An off-the-cuff remark in a post last week informed me that a number of our readers, who definitely include a disproportionate share of science fiction fans, have not read John Brunner's epic near-term SF novel Stand on Zanzibar. As I think highly of this work, and am flabbergasted at how well it stands up in the fortieth year after its publication, I write in the hope that you will remedy that.
The title comes from an old British school lesson, in which children were taught to calculate on what island the entire population of the world could be stood, if everyone were given a foot of breathing space. When the lesson was current, it was the Isle of Man. In 2010, when the novel is set, it's the much larger island of Zanzibar. (By the end of the novel, it's the island of Zanzibar and a number of people standing in the surrounding ocean.)
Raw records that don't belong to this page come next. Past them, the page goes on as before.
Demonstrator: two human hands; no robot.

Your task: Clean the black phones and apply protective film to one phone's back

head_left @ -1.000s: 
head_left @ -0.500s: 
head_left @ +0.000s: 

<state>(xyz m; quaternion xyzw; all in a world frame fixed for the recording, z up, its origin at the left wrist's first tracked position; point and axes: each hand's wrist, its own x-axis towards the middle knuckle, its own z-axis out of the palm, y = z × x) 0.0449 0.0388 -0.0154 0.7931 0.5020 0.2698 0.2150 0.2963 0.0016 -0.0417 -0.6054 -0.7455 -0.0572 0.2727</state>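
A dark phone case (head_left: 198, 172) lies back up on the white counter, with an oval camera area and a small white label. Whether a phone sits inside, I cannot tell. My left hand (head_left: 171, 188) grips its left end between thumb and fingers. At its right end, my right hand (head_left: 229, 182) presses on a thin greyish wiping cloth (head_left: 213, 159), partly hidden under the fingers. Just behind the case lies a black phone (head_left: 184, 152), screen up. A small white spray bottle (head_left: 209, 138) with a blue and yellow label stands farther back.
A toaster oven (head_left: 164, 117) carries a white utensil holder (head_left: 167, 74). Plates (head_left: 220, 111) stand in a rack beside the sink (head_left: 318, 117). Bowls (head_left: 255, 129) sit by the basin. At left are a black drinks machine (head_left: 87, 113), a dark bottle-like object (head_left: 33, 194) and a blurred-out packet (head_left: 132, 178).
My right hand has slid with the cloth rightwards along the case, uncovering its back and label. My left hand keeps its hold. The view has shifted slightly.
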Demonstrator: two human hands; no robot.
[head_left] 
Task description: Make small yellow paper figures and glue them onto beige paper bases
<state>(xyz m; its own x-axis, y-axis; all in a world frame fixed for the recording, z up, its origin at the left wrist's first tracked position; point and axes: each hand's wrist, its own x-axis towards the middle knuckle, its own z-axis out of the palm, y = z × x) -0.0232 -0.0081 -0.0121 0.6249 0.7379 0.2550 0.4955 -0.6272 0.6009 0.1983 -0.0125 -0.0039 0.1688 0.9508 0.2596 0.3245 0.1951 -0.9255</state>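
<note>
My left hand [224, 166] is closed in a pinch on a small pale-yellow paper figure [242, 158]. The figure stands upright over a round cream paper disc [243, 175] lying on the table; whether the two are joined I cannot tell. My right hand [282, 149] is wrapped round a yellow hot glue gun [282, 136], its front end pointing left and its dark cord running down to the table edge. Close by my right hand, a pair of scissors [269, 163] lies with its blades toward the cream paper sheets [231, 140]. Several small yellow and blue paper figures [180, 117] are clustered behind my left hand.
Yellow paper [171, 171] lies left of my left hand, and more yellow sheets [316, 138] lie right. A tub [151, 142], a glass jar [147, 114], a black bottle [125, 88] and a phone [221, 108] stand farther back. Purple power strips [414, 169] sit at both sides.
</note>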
The main themes of Stand On Zanzibar are overpopulation and, almost 30 years before Robert Putnam wrote Bowling Alone, the disconnection between the individual from his neighbors and society created by dependence on technological media (a supremely cool form of television figures in Brunner's future, as DARPANET had just been invented, but the futuristic tv he describes is so weird and cool I want it now! whether it's a dystopian opiate or not).
The themes are related. When John Brunner was born, it was possible for most people to know their neighbors, or even most people in their town. In 2010, in Brunner's world or our own, that isn't possible for most people, who may know more about the lives of celebrities than about the lives of their neighbors across the street.
God damn! that sounds boring, you say. Well, you're wrong, and here's why: all that sociological McLuhan-Malthus shit is in the background. Think of that as the background for a dystopian role-playing game like Paranoia. You won't even know it's there, until you get to the shattering and utterly out-of-left field climax. That stuff is mere setting, not story.
Zanzibar, in actuality, is a greasy spy novel.
The novel itself, the story itself, is a weird combination of Ian Fleming, Arthur Clarke, Michael Lewis, Robert Anton Wilson, and James Thurber, in which Donald Hogan, the ultimate mild-mannered scholarly researcher for the government, is eptified to become the most dangerous killer on earth, while his friend Norman House, the token black vice president of the largest corporation on earth, is assigned by virtue of his race to oversee the first merger between a multinational corporation and a nation itself, becoming the most powerful man on earth with the help of Shalmaneser, a supercomputer disturbingly reminiscent of HAL 9000 and AM, the computer featured in Harlan Ellison's I Have No Mouth And I Must Scream, on which Skynet from the Terminator movies was based.
Interspersed with all this spy stuff and corporate intrigue you'll find Devil's Dictionary-quality satirical commentary from a number of imaginary books (the internet, which was in its infancy, is the only technology Brunner didn't see coming) some of which is so funny I wish Brunner had actually written them.
And in the end, despite their triumphs or failures, the world keeps going to hell.
But Hell is an interesting place, while Heaven is boring. And Zanzibar comments, in many ways, on our current hell as well as future hells yet to come.